La Czinger 21C monta un motore V8 biturbo endotermico ibrido da 3 litri, sviluppato in casa, in grado di erogare 987 cv e di toccare gli 11.000 giri, affiancato da due motori elettrici alimentati da un pacco batterie litio-titanio da 2Kw/h, che lavorano esclusivamente sull’anteriore, capaci di sviluppare 237 cv e portando così la potenza massima a 1.233 cv. Uniteci, poi, un cambio sequenziale a sette marce e potrete scattare da 0-100 in soli 1.9 sec, arrivare ai 300 in 15 (F1 e MotoGP sono intorno agli 11 secondi!), toccare una velocità massima dichiarata di 431 km/h e percorrere uno 0-400-0 in 29 secondi (record).

Numeri incredibili per un’auto ibrida che ferma la bilancia a soli 1.250 kg, facendo registrare un rapporto peso potenza, praticamente, di 1/1.

Il tutto mosso da pneumatici appositamente creati dalla Michelin, sostenuto da innovative sospensioni adattive e immersi in una carrozzeria con telaio di tipo space-frame, cioè una struttura reticolare, in modo da aumentare la rigidità torsionale, multi materiale, realizzata da raccordi in alluminio uniti tra loro mediante elementi tubolari in carbonio, interamente predisposta per soddisfare le richieste aerodinamiche.

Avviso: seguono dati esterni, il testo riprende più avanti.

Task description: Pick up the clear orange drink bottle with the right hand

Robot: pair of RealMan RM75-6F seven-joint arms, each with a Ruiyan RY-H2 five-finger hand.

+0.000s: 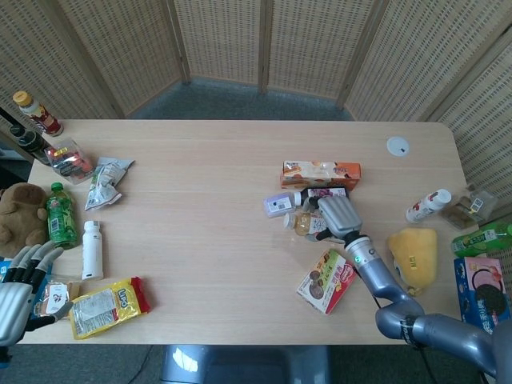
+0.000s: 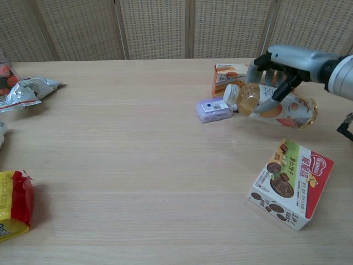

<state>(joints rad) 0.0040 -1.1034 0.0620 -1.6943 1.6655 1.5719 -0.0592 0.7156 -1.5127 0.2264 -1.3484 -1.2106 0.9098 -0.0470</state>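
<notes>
**Right robot hand holding the orange drink bottle above the counter**

The right robot hand [image 2: 281,66] is gripping the clear orange drink bottle [image 2: 270,105], its fingers [image 2: 282,88] wrapping over the top of the bottle's body. In the chest view the bottle is lying roughly sideways in the grasp, white cap pointing left and slightly up, clear of the counter [image 2: 138,154]. In the head view the same robot hand [image 1: 338,216] is covering most of the bottle [image 1: 302,224], with only the capped end showing to its left.

Just beside the cap end, a small lilac packet [image 2: 213,109] is lying flat on the counter, and an orange carton [image 2: 229,77] is sitting behind the bottle, partly hidden by it. A dark bottle [image 1: 318,193] is lying between the carton and the robot hand in the head view. A red and green snack box [image 2: 291,184] is standing tilted on the counter nearer the camera, apart from the bottle.

The left robot hand [image 1: 18,290] is hanging past the counter's left near corner, fingers spread and holding nothing, next to a yellow snack bag [image 1: 107,306].
</notes>
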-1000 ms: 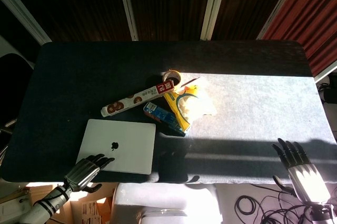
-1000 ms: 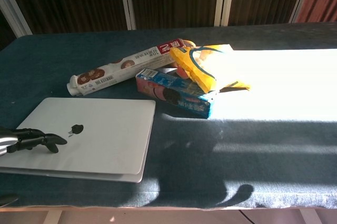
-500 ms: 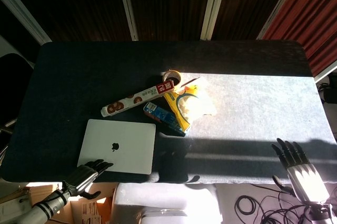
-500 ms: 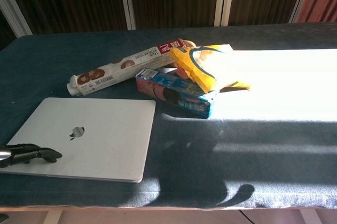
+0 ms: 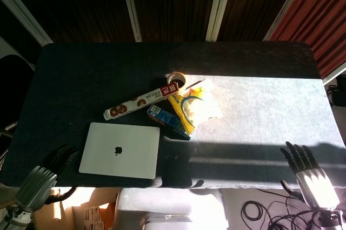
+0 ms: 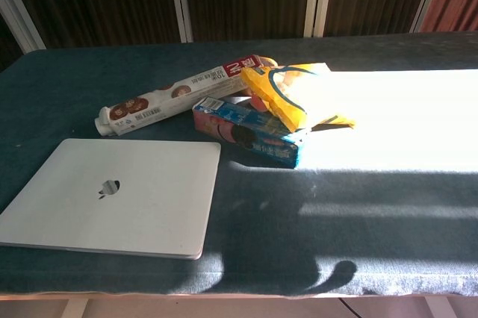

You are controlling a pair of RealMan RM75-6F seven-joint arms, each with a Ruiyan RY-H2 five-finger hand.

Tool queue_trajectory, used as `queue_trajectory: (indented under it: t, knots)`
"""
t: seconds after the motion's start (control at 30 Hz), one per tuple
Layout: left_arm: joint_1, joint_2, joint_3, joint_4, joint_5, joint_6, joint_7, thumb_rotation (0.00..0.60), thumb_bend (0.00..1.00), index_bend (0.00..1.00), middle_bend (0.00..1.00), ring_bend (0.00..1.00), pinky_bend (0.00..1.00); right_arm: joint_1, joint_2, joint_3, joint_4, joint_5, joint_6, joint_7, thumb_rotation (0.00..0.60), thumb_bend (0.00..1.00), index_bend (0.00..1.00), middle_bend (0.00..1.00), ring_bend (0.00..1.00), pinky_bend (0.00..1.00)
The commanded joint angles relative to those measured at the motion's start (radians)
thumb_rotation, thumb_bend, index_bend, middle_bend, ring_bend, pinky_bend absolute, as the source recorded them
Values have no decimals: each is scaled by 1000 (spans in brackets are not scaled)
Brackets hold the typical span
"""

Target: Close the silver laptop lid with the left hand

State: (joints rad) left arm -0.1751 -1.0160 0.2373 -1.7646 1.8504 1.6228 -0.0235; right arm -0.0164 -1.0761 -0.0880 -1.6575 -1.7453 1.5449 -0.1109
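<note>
The silver laptop [image 5: 120,149] [image 6: 112,195] lies flat on the dark table, lid down, its logo facing up, near the front left edge. My left hand [image 5: 46,171] hovers at the table's front left corner, left of the laptop and apart from it, fingers spread and empty. It does not show in the chest view. My right hand [image 5: 305,168] hangs off the front right edge with fingers apart, holding nothing.
Behind the laptop lie a long biscuit tube [image 5: 141,102] [image 6: 175,96], a blue snack box [image 5: 168,122] [image 6: 250,131], a yellow bag [image 5: 193,108] [image 6: 293,99] and a tape roll [image 5: 175,78]. Strong sunlight covers the right half of the table [image 5: 270,106].
My left hand has lifted off the laptop lid and drawn back left, past the table's front corner. The laptop lies fully flat. My right hand has stayed put.
</note>
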Motion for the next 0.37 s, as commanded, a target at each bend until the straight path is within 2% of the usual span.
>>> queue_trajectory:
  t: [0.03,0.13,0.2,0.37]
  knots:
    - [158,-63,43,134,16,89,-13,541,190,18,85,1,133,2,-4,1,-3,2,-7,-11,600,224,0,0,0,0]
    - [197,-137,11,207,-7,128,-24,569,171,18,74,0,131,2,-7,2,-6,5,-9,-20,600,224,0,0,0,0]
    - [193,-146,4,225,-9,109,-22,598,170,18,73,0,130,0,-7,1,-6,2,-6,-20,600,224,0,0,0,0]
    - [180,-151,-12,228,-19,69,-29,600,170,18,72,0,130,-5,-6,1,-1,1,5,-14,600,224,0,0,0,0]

Bellissimo poi l’abitacolo, spartano ma allo stesso tempo infoltito dalla tecnologia più moderna disponibile e con la sua forma, a tandem, ripreso delle linee delle moto da corsa (grande passione di Kevin Czinger) e che ricorda il concetto iniziato dalla Mclaren F1 negli anni ’90, promette intense sensazioni di guida, oltre a migliorare la distribuzioni dei pesi e l’handlig della macchina.

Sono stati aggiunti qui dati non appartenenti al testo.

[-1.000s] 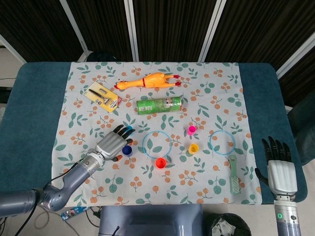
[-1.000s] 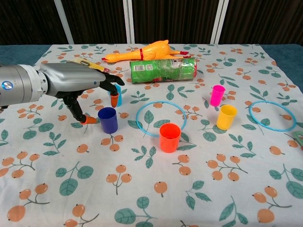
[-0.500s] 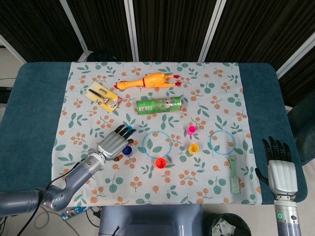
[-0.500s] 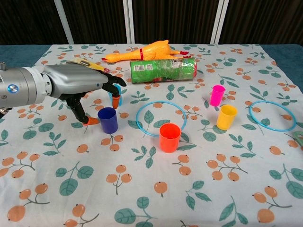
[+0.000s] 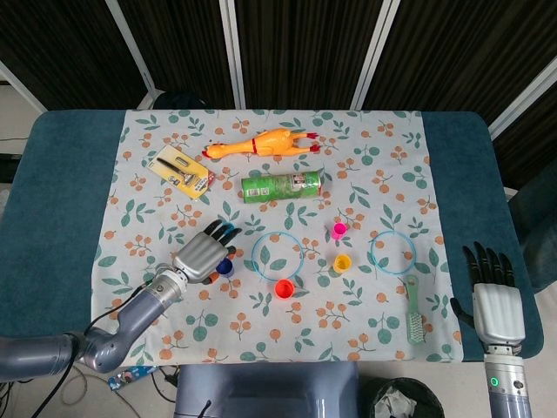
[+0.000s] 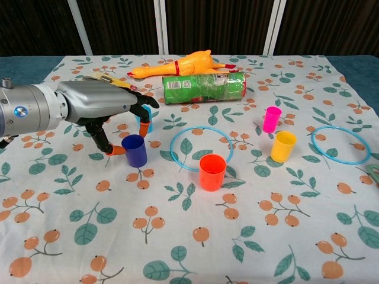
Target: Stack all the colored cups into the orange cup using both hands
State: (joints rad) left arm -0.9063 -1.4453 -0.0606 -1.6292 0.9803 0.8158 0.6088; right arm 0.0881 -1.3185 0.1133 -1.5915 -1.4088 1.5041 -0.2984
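Blue cup (image 6: pixel 135 150) half hidden under left hand (image 5: pixel 203 253), grip unclear; right hand (image 5: pixel 496 296) spread, empty

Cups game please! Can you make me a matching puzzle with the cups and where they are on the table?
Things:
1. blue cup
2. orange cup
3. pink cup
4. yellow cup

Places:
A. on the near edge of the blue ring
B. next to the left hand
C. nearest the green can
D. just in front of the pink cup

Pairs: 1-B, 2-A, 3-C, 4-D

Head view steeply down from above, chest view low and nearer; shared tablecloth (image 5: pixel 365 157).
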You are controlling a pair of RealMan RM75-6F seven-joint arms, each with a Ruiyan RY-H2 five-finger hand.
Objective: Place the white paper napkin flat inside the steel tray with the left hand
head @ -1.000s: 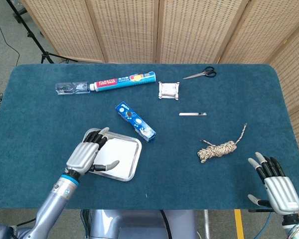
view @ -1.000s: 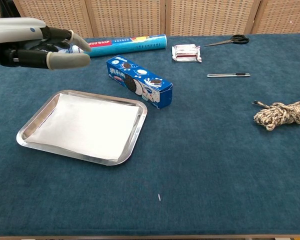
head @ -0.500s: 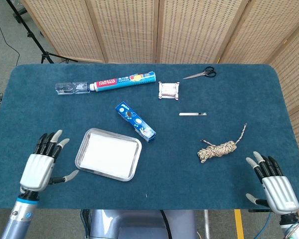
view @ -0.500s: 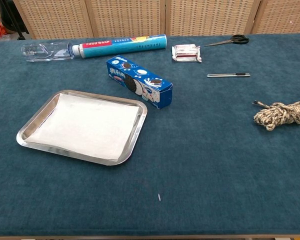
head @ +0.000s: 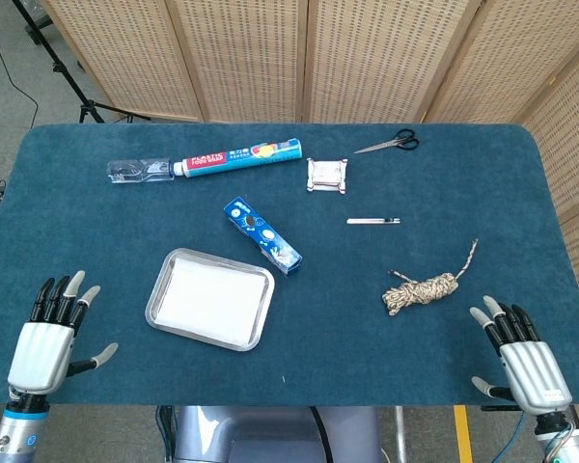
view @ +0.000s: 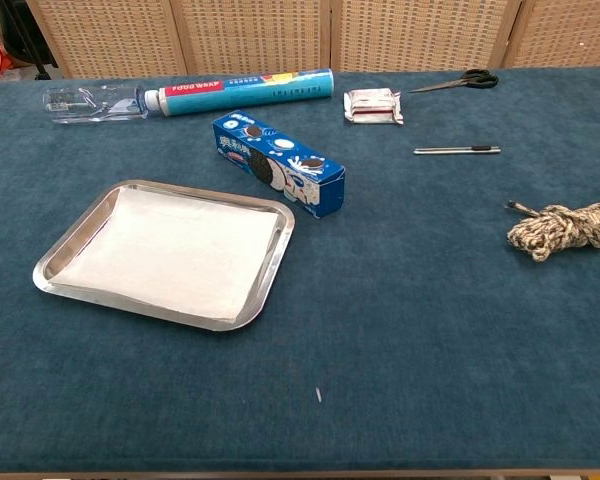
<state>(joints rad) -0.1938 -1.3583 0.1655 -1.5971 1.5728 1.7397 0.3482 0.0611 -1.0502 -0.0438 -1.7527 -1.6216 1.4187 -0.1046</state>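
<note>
The white paper napkin (head: 207,297) (view: 170,250) lies flat inside the steel tray (head: 159,289) (view: 272,268), left of the table's middle. My left hand (head: 46,340) hovers at the table's front left corner, well clear of the tray, open with fingers spread and nothing in it. At the front right corner my right hand (head: 523,362) is also open and holds nothing. Neither hand shows in the chest view.
A blue cookie box (head: 261,234) (view: 278,164) lies just behind the tray's right end. Further back are a food wrap roll (head: 236,155), a clear plastic bottle (head: 138,171), a small packet (head: 327,176), scissors (head: 390,144) and a pen (head: 372,221). A rope bundle (head: 427,285) lies right.
My left hand has lifted off the tray and drawn back to the front left corner, leaving the napkin lying in the tray. The right hand has slid slightly toward me.
</note>
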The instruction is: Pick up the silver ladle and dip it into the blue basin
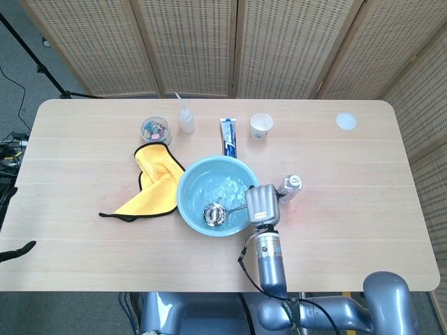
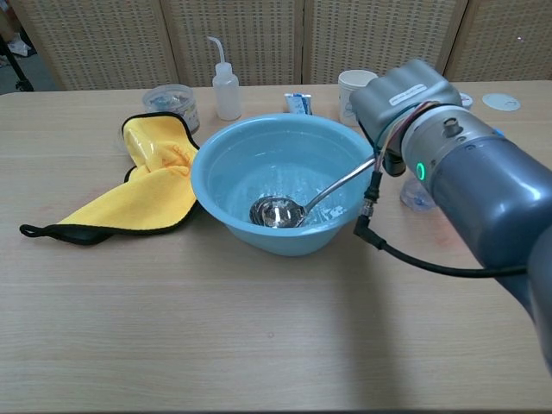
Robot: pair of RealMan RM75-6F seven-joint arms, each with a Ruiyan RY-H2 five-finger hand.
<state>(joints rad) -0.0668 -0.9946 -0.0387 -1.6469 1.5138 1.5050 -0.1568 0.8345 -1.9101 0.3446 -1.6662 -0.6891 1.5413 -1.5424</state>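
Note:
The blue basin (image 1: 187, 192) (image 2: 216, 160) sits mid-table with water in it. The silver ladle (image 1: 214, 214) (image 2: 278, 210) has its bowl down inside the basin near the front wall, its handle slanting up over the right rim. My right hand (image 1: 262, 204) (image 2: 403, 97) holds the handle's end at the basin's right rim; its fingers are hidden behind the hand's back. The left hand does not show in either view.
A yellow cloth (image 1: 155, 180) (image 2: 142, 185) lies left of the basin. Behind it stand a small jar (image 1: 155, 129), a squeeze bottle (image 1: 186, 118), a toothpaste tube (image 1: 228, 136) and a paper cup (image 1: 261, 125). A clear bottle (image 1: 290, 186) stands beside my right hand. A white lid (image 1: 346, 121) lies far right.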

La Czinger 21C verrà prodotta in soli 80 esemplari, in vendita a circa 1.5 milioni di euro l’uno, in due versioni: una da strada, i cui numeri sono già stati dichiarati, e una per i soli track day, la Lightweight Track, capace di generare ben 790 kg di downforce a 250 km/h, perciò con velocità massima ridotta a ‘solo’ 380 km/h, e di erogare 1.174 cv a fronte di soli 1.165 kg.

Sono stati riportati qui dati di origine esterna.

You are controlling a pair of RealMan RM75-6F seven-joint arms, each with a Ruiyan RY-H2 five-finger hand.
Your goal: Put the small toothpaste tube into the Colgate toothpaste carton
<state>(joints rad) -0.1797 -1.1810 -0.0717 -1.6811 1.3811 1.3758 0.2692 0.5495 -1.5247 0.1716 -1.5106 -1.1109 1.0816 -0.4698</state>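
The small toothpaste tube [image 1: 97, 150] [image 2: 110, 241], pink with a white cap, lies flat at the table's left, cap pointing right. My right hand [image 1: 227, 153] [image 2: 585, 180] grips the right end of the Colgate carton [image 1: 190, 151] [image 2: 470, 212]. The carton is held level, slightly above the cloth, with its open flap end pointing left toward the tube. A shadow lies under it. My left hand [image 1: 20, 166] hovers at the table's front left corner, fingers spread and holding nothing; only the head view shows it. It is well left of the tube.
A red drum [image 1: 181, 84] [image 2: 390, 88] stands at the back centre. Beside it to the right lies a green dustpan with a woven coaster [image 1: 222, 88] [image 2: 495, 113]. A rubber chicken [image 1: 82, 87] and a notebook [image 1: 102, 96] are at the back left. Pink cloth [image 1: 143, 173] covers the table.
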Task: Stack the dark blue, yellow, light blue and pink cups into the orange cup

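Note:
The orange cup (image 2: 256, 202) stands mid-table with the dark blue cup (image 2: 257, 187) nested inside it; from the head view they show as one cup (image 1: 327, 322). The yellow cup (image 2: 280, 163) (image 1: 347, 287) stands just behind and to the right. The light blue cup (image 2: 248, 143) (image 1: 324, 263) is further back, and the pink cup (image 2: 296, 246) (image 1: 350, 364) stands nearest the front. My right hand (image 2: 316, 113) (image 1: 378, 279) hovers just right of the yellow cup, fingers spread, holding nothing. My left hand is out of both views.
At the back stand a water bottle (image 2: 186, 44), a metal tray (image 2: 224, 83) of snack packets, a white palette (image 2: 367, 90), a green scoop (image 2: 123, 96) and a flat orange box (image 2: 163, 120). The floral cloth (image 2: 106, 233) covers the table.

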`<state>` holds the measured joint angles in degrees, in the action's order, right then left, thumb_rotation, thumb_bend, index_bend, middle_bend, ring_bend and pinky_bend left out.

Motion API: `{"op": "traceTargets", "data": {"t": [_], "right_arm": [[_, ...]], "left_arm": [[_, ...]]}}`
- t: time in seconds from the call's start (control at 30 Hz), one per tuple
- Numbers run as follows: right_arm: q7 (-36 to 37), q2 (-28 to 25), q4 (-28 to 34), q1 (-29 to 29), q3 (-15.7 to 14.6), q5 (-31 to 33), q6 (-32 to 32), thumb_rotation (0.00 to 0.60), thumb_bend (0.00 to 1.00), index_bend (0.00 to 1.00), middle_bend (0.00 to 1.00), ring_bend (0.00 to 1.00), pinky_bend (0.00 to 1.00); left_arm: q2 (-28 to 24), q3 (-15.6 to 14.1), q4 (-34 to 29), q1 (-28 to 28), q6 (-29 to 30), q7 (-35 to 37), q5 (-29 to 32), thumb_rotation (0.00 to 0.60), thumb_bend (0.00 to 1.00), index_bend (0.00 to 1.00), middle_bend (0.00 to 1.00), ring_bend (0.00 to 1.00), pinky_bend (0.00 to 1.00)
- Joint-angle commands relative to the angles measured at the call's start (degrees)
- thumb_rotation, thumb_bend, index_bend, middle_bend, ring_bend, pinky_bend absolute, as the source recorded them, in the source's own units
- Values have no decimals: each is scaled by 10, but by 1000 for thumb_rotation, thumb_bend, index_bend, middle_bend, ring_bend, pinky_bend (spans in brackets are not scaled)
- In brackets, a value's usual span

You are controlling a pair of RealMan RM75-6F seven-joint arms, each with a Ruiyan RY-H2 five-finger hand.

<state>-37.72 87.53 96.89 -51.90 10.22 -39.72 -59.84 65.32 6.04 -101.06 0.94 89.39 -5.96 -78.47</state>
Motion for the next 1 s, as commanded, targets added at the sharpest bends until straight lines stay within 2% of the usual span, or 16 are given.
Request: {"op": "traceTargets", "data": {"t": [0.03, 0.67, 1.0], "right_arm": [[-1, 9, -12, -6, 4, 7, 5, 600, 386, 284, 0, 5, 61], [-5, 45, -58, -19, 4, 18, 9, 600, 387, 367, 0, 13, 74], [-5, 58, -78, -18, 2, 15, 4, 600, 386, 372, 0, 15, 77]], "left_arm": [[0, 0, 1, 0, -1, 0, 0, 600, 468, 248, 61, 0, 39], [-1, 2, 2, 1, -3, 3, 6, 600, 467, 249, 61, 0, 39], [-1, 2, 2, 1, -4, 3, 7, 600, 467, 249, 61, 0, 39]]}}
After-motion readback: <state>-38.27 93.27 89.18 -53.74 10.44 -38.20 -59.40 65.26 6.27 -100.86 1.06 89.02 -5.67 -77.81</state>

La Czinger 21C è quella che si può (veramente) definire l’auto del futuro. Con la sua tecnologia, la sua progettazione, il suo occhio che strizza alla sostenibilità ambientale ed economica (produttiva ovvio) e alle sue prestazioni in grado di schiacciare le moderne hypercar, fanno della Czinger una vettura, o meglio un’idea, che desta un interesse senza precedenti.

Potremmo essere davanti ad una svolta, davanti all’entrata della prossima era automobilistica.